* **WHAT THE TASK REQUIRES**:
Repeat the data word for word and skip the pictures.

* **SUPPLIED INFORMATION**:
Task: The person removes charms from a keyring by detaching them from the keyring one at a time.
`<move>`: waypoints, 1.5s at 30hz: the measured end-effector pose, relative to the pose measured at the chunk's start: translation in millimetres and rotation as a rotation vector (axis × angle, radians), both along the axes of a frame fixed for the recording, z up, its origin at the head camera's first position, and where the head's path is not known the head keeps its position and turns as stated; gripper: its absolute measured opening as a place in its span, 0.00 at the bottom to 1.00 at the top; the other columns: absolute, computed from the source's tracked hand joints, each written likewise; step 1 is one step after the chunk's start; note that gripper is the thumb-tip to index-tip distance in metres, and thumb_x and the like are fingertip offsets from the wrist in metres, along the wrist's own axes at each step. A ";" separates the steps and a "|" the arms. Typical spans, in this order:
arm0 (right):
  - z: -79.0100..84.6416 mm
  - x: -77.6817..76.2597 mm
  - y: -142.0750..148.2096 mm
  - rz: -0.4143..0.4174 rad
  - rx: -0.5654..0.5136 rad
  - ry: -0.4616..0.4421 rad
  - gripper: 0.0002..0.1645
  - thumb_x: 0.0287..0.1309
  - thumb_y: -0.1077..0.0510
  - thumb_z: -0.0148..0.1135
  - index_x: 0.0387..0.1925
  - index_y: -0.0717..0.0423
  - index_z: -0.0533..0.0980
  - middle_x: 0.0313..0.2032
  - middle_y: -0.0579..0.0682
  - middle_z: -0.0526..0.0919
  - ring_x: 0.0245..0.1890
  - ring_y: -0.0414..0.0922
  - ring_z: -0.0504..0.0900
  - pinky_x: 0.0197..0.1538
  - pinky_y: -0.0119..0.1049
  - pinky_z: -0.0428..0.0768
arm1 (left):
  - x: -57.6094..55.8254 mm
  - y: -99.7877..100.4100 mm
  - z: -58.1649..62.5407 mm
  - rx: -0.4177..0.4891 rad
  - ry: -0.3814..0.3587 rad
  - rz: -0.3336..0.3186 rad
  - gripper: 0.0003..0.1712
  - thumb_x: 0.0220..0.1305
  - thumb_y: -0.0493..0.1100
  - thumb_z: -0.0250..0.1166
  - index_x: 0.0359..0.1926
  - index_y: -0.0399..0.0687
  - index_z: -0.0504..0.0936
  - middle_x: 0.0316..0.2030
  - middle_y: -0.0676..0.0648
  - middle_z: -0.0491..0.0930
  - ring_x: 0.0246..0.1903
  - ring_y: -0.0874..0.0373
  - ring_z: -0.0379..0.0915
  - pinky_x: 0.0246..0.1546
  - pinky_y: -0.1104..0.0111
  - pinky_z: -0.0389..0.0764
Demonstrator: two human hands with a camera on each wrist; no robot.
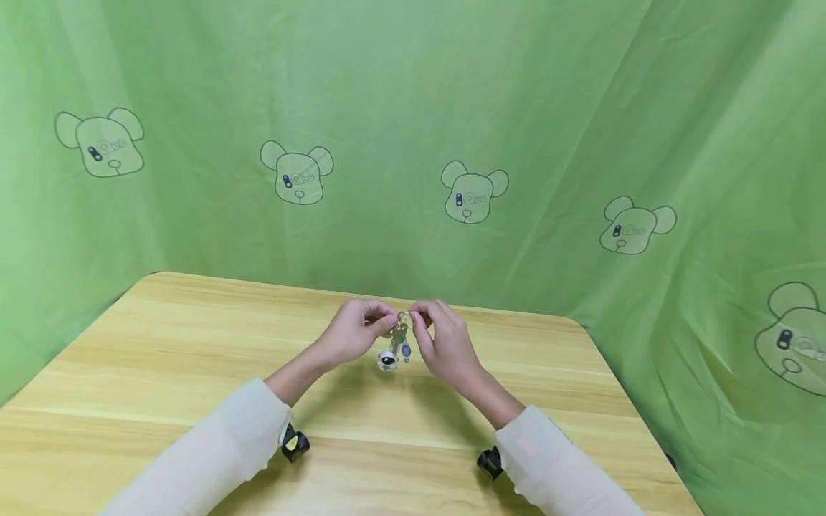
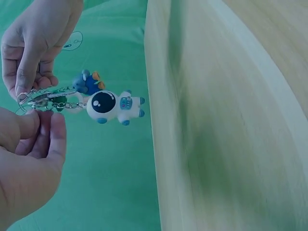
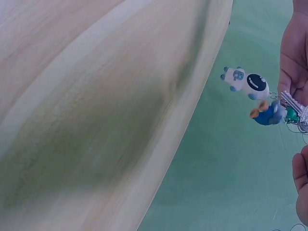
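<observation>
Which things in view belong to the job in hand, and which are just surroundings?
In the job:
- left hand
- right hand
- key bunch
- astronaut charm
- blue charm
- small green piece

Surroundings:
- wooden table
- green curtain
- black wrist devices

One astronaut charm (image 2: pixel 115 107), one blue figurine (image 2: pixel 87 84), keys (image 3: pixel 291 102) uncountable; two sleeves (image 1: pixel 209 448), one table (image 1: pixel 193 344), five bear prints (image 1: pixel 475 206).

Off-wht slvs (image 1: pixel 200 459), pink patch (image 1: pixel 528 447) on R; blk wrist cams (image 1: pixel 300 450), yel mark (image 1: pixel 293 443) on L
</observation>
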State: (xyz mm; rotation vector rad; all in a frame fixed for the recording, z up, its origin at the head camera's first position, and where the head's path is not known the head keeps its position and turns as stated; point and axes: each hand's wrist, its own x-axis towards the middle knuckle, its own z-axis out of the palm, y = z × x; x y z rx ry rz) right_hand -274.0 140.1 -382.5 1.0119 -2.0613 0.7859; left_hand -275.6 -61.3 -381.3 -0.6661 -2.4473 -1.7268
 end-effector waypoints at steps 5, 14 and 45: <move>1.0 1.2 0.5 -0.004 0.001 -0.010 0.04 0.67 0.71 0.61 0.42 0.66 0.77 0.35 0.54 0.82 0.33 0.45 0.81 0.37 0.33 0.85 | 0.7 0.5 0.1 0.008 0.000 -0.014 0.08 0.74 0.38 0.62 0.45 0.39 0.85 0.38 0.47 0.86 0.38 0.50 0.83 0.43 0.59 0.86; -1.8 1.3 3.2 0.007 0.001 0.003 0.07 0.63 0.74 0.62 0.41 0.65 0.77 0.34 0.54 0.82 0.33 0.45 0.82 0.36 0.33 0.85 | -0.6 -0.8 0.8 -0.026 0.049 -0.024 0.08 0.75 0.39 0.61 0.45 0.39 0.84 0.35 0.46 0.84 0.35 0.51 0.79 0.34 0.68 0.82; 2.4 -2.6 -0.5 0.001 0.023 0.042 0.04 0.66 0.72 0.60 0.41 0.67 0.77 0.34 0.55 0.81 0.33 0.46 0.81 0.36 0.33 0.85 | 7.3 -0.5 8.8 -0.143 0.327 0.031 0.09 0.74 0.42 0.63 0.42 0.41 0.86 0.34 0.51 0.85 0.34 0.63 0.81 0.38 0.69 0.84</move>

* **RESPONSE AREA**:
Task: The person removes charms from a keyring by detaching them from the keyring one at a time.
`<move>`: waypoints, 1.5s at 30hz: the measured end-effector pose, relative to the pose measured at the chunk's start: translation in millimetres and rotation as a rotation vector (axis × angle, radians), both along the axes of a frame fixed for the recording, z up, its origin at the head camera's first position, and where the head's path is not known the head keeps its position and turns as stated; gripper: its absolute measured opening as a place in its span, 0.00 at the bottom to 1.00 at the top; the other columns: absolute, computed from the source's tracked hand joints, each written likewise; step 1 is one step after the chunk's start; note that gripper is the thumb-tip to index-tip distance in metres, and thumb_x and the like are fingertip offsets from the wrist in metres, along the wrist's own axes at each step. A ";" separates the steps and a "|" the arms. Typical spans, in this order:
arm0 (right):
  - z: -79.0100..84.6416 mm
  - x: -77.6817..76.2597 mm
  - y: -142.0750..148.2096 mm
  - rz: -0.4143..0.4174 rad
  - rx: -0.5654..0.5136 rad
  - ry: -0.4616..0.4421 rad
  - gripper: 0.0002..0.1645
  - thumb_x: 0.0287..0.1309
  - thumb_y: -0.1077..0.0510
  - thumb_z: -0.0148..0.1135
  - index_x: 0.0387..0.1925
  - index_y: -0.0717..0.0423
  - index_z: -0.0533..0.0980
  - middle_x: 0.0313..0.2032
  - middle_y: -0.0579..0.0682
  - middle_z: -0.0526..0.0919
  - ring_x: 0.0245..0.1890
  - ring_y: -0.0414..0.0922
  - ring_z: -0.0504..0.0900
  - pinky_x: 0.0197..0.1538
  - pinky_y: -0.0119..0.1049
  - pinky_z: -0.0428..0.0768
arm1 (left):
  - x: -57.6094..55.8254 mm
  - y: -99.7877..100.4100 mm
  - z: -58.1649..62.5407 mm
  - rx: -0.4177..0.4891 rad
  - ry: -0.3814..0.3587 rad
  - rz: -0.3336..0.3186 rad
  - gripper: 0.0003..0.1712
  - thumb_x: 0.0220..0.1305
  - thumb_y: -0.0493..0.1100
  - thumb_z: -0.0250..0.1166
  - index_x: 0.0359..0.1926
  - index_y: -0.0399..0.0687
  - index_z: -0.0504..0.0936
  - middle_x: 0.0316..0.2030
  - middle_y: -0.0676..0.0648
  - middle_z: -0.0491..0.0930
  - ring_x: 0.0246..0.1903
  - ring_y: -0.0874..0.0373
  - ring_z: -0.0379..0.0915
  - pinky_x: 0.0246..0.1546
  - pinky_y: -0.1104..0.0111
  - pinky_z: -0.0389..0.0764
Demonstrator: two human hands with a camera on each wrist; no robot.
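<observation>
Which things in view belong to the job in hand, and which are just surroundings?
In the job:
- left hand
- right hand
- key bunch
- astronaut charm
- blue charm
- small green piece

Surroundings:
- wooden table
- green curtain
- black wrist devices

One astronaut charm (image 2: pixel 115 107), one blue figurine (image 2: pixel 87 84), keys (image 3: pixel 291 102) uncountable; two sleeves (image 1: pixel 209 448), one table (image 1: pixel 193 344), five bear prints (image 1: pixel 475 206).

Off-wht slvs (image 1: pixel 200 459), pink patch (image 1: pixel 528 447) on R; blk wrist cams (image 1: pixel 300 450), yel mark (image 1: pixel 293 443) on L
</observation>
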State: (xyz mm; rotation vector rad; all in a frame fixed for the recording, z up, its origin at the head camera's first position, and where the head's path is not known the head keeps its position and turns as stated; point and axes: each hand's wrist, its own x-axis towards the middle knuckle, its own z-axis out of the palm, y = z × x; x y z rx ry rz) right_hand -274.0 140.1 -382.5 1.0119 -2.0613 0.7859; left_hand -275.6 -61.3 -381.3 -0.6661 -2.4473 -1.7268
 end-effector waypoints at steps 5, 14 and 45: <move>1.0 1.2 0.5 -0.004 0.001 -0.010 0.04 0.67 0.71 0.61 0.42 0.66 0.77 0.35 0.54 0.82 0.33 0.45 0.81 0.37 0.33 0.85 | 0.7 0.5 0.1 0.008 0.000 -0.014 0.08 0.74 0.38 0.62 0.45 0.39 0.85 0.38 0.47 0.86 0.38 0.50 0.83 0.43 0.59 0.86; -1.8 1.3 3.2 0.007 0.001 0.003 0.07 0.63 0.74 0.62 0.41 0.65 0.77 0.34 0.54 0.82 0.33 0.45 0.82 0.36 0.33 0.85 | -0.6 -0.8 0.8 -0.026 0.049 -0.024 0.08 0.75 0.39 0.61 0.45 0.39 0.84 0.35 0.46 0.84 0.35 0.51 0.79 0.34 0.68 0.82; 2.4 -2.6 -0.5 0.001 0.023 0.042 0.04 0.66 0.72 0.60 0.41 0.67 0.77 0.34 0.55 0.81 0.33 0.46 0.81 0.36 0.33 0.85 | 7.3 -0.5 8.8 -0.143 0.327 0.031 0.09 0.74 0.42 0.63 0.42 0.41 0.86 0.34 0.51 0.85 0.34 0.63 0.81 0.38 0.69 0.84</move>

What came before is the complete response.